(Your instructions)
Scan the material for the word "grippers" and copy each line where it occurs.
============
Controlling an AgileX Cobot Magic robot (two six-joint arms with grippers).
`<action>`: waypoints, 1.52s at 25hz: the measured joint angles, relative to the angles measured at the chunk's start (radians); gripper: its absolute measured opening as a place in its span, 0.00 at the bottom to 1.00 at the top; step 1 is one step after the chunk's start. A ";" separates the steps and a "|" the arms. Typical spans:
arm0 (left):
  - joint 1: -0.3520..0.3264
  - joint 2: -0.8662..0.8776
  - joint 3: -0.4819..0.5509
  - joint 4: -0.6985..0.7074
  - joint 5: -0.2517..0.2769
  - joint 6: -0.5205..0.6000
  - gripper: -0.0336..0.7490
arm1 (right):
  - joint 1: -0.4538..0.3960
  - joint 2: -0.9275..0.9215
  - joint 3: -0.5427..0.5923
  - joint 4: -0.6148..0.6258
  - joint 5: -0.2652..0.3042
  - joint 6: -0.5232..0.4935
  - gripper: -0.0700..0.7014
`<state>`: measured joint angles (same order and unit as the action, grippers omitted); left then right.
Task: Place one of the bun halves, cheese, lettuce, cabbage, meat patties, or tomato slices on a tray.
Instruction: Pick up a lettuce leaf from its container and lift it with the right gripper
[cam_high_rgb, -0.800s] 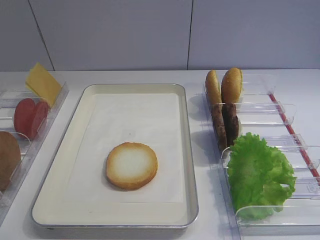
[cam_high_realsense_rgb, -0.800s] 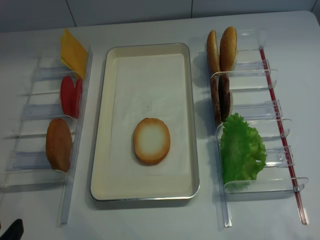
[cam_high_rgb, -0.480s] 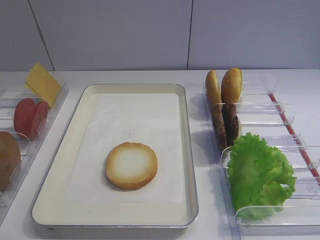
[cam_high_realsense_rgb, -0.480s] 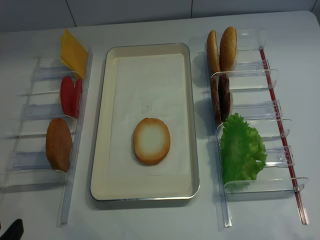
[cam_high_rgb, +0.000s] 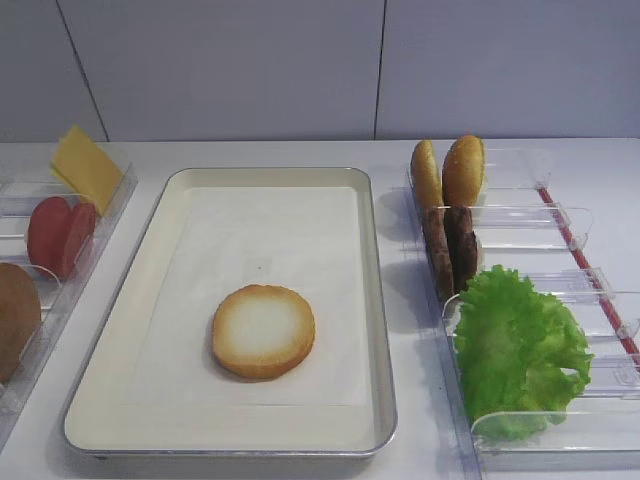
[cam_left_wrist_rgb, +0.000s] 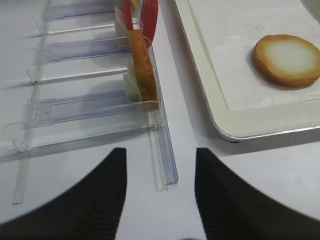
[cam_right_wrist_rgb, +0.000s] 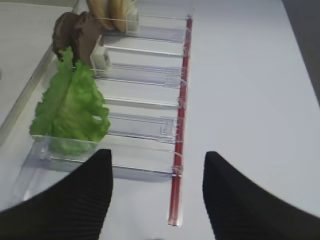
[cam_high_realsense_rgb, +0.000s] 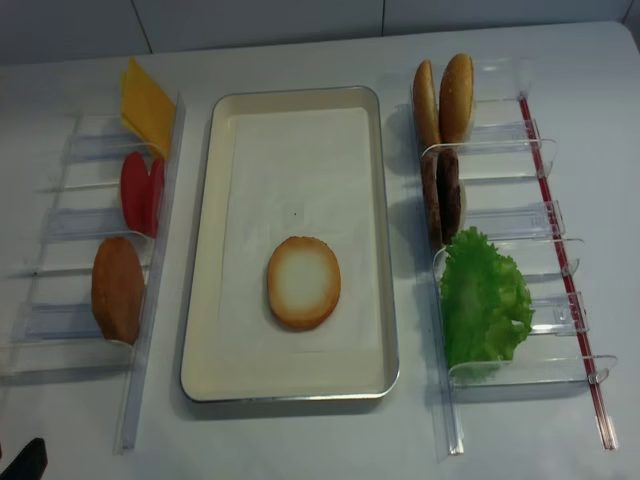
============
(Answer box)
Controlling an AgileX Cobot Magic robot (two six-joint arms with grippers).
`<state>`: measured joint angles (same order and unit as the action, grippers omitted); left then right.

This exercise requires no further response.